*Task description*. Please reproduce exactly the line that carries "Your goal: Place" and all remaining lines through the last line of the data, and write nothing else.

------------------------------------

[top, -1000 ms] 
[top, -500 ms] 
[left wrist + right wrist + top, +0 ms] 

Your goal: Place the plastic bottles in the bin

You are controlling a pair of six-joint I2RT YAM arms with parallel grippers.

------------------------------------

*Exercise solution*.
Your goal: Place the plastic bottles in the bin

You are controlling a pair of six-joint I2RT YAM arms with parallel grippers.

The exercise is finished and nothing remains.